LA
ABUELITA
CUENTO
ZAPOTECO
Era una tarde
misteriosa de otoño. La neblina brotaba de los arroyos aledaños, resbalaba
sobre las piedras húmedas, se retorcía alrededor de los árboles, volando sus
formas agresivas.
En una choza apartada, una mujer campesina
se hallaba inclinada sobre el metate, moviendo hábilmente el metlapil para
ablandar la masa de las tortillas. Su hijo, de escasos seis meses, se había
callado al fin y parecía dormir. En un momento en que levantó los ojos pudo
distinguir a través de las rendijas del cerco la figura de una anciana que se
acercaba con pasos rápidos.
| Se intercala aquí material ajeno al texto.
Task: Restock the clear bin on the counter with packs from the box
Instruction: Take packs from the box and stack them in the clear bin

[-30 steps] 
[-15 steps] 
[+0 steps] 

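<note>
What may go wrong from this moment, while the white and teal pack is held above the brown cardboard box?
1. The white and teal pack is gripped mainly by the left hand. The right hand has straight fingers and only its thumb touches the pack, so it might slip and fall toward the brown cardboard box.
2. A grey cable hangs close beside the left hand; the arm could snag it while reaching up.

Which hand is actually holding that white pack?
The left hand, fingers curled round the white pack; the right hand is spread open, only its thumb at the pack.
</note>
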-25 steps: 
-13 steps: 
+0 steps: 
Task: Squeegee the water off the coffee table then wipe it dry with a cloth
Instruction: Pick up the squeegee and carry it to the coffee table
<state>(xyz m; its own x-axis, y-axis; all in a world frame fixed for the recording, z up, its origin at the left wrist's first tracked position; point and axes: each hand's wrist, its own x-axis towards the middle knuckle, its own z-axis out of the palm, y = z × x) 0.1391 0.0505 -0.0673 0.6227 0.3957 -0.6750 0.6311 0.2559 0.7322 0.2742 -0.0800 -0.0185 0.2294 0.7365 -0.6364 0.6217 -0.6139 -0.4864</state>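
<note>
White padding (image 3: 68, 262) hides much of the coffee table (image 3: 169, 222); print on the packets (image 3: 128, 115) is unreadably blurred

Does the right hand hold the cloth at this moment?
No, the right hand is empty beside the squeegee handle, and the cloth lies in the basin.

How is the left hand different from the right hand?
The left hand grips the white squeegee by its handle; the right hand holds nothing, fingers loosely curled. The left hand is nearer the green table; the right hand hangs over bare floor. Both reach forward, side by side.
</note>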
Se asustó al principio, pero luego se dio cuenta de
que era la abuelita. Cubrió entonces con una servilleta las tortillas que
estaban sobre el comal y salió a recibirla.
─Buenas tardes tenga su señoría─ saludó cortésmente
la supuesta abuelita, mientras en una mirada desplegaba su gran poder mental
sobre la mujer.
El niño estalló en llantos otra vez, como
si se despertara con hambre. La abuelita se aproximó a la cuna de bejucos,
colocada en el rincón opuesto al del brasero, y dijo:
─ ¡Oh mi amor! No llores, precioso.
Lo cargó luego en sus
brazos y comenzó a arrullarlo con ternura.
─Yo me ocuparé del niño; tú prepárame un
atole de elote ─ordenó la anciana.
La mujer cogió un cántaro y fue hasta el
arroyo a traer agua. Como se hallaba retirado, y se entretuvo allí con unos
pececillos, demoró en regresar. Encontró a la abuelita acuclillada junto a la
cuna, haciéndose pequeñita, como si no quisiera molestar. La penumbra era ya
más densa en ese rincón, por lo que pensó que venía la noche. Se puso a pelar
los elotes. Un pájaro chilló entre los árboles vecinos. Llegó luego a los oídos
de la mujer un ruido muy leve.
─ ¿Qué comes abuelita? ─ le preguntó sin
desatender su trabajo.
─Estoy comiendo semillitas ─ respondió la
anciana con voz cascada y humilde.
Cuando
dejó de masticar el silencio adquirió un peso mayor. En cierto instante la
anciana se incorporó con un ligero rumor de ropas, y entonó frente a la cuna un
canto muy antiguo y muy extraño. El canto se fue haciendo cada vez más finito,
como si proviniera ya de un ser del otro mundo. Recién entonces la mujer
reaccionó, comprendiendo lo que sucedía, y se volvió hacia la falsa abuelita,
pero no percibió más que una sombra que
se escurría entre los harapos de la niebla.
Se arrojó desesperada sobre la cuna, más
en lugar del niño encontró al metlapil envuelto en sus pañales. En el suelo,
desparramados, quedaban algunos huesos.
La mujer pidió auxilio, se hundió en la
bruma gritando que la bruja se había comido a su hijo, llorando tropezó contra
las piedras, pero sus lamentos se perdían en esa soledad inmensa de la montaña.